Students also need to know which way is up – the goals for the task. The most powerful way to do this is to give students clear goals, assessment criteria, success criteria, and best of all, show them what good work looks like. Examples of good work can be peer explained, discussed in class, or they can study them and answer questions about them. “how did Javar present his data?”

And don’t forget students must act on the feedback! It helps to ask them to put targets from their last piece of work on the top of their next. See ‘Learning Loops’ in my ‘Teaching Today’ or ‘Evidence Based Teaching’.

Of course we do need to grade work sometimes as students need to know how well they’re doing. But how often? Once a term? Twice a term?

I have wittered on about this at conferences for decades. A few years ago somebody approached me and said he had introduced Medal and Mission feedback on an underperforming A-level philosophy course. He gave students no grades at all, just comments. He found the weaker students strived much more, and able students were more stretched. After two years he was struggling to find missions for his top students, their work was so good, so he got them reading undergraduate textbooks.

He was pleased and confident when they took their final exam. But his confidence turned to mush months later when he found a letter on his desk from the Examining Board and a ‘see me’ from the Head of Department. He opened it with trepidation – what had he done wrong? It was an invitation to an awards ceremony – two of his students were in the top five for the whole country.

 

5 thoughts on “Grading students work degrades their learning: use ‘medal and mission’ feedback instead

  1. Hi
    Can you give a few examples that can be used for less able and more able students. It will give me some guidelines to create my own.

    • Hi,
      Good question. Medals should be specific rather than vague:‘You answered the question very directly’ is much better than ‘good answer’. ‘Your use of metaphor was powerful and appropriate’ is better than ‘there is some very good writing here which I greatly enjoyed reading’.

      Missions should be forward looking and positive for example ‘read questions more carefully’ is better than “you didn’t answer the question which asked for three reasons to irrigate”. Similarly ‘check your spelling before handing it’ is better than ‘lots of spelling mistakes here.

      Some teachers like using assessment proformas examples of which you can download from this page https://geoffpetty.com/for-teachers/feedback-and-questions/
      These make the goals really clear though they would be made clearer still if you showed students examples of good work, explaining how they met the assessment criteria. Another helpful strategy is to ask a class to mark the same piece of anonymous work using your assessment criteria, followed by class discussion. There are many other methods in my books related to medal and mission feedback.

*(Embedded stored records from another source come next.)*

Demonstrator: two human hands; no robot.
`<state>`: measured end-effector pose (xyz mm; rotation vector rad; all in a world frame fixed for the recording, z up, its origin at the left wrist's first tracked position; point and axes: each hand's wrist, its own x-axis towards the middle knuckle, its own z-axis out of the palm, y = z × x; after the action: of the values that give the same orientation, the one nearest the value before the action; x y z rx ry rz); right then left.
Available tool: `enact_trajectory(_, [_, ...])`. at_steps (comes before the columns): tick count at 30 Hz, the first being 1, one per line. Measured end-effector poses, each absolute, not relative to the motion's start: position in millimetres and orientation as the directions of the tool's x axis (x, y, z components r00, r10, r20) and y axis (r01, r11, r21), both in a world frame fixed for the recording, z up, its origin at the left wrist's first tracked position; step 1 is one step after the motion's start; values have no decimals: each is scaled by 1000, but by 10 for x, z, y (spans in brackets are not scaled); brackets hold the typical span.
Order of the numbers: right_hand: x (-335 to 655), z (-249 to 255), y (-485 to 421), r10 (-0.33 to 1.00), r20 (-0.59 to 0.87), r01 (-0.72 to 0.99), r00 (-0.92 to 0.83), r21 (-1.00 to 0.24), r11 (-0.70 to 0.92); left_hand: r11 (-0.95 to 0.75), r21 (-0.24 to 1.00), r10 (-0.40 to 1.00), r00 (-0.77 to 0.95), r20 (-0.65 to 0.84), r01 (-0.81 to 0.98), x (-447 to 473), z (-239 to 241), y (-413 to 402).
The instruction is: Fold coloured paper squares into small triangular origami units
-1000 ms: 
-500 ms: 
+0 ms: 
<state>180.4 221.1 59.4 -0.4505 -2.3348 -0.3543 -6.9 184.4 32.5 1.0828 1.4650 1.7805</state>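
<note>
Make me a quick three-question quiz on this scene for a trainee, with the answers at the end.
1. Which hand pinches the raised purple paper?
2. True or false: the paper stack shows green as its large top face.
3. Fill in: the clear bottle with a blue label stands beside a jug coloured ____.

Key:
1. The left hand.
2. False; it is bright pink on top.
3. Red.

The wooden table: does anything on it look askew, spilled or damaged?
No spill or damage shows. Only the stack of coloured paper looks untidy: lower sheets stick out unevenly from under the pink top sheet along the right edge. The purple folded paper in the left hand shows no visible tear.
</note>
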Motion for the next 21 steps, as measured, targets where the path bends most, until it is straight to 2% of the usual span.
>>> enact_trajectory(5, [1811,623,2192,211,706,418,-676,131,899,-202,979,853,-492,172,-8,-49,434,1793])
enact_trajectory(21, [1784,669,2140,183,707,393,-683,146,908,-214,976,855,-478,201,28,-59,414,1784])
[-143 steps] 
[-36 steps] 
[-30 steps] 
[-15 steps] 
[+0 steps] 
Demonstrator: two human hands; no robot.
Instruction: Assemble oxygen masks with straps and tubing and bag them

      The goals need to be supplied by you usually, but the medals and missions don’t, use self-assessment and peer assessment, which can be done in small groups.

  2. Thank you. It is very helpful indeed. I can use ‘I can statements’ to give goals and use the same as medals and missions. I use NLP comments: Having understood the use of metaphor you are ready to…’

  3. Isn’t “achievement” ultimately the problem, whether it is blatent as in the still prevalent grading approach or disguised with the controlling “medal and mission” approach? The object of education is (more than ever) not to focus on individual needs but on pre-determined learning outcomes defined by others.

    • Medal and mission feedback does focus on individual needs, that’s the point of it. The mission guides the learner to the improvements that they personally need to make.
      I share some of your concerns, grading achievement is known to have a detrimental effect and needs to be used with caution as I describe above. Also educational management and government focus too much on crude measures of performance such as tests league tables and inspections, those countries that do best in international comparisons of education systems focus instead on the professional development of their teachers, and they provide the support and the time that this needs. But there is nothing wrong with students achieving, that is the purpose of education.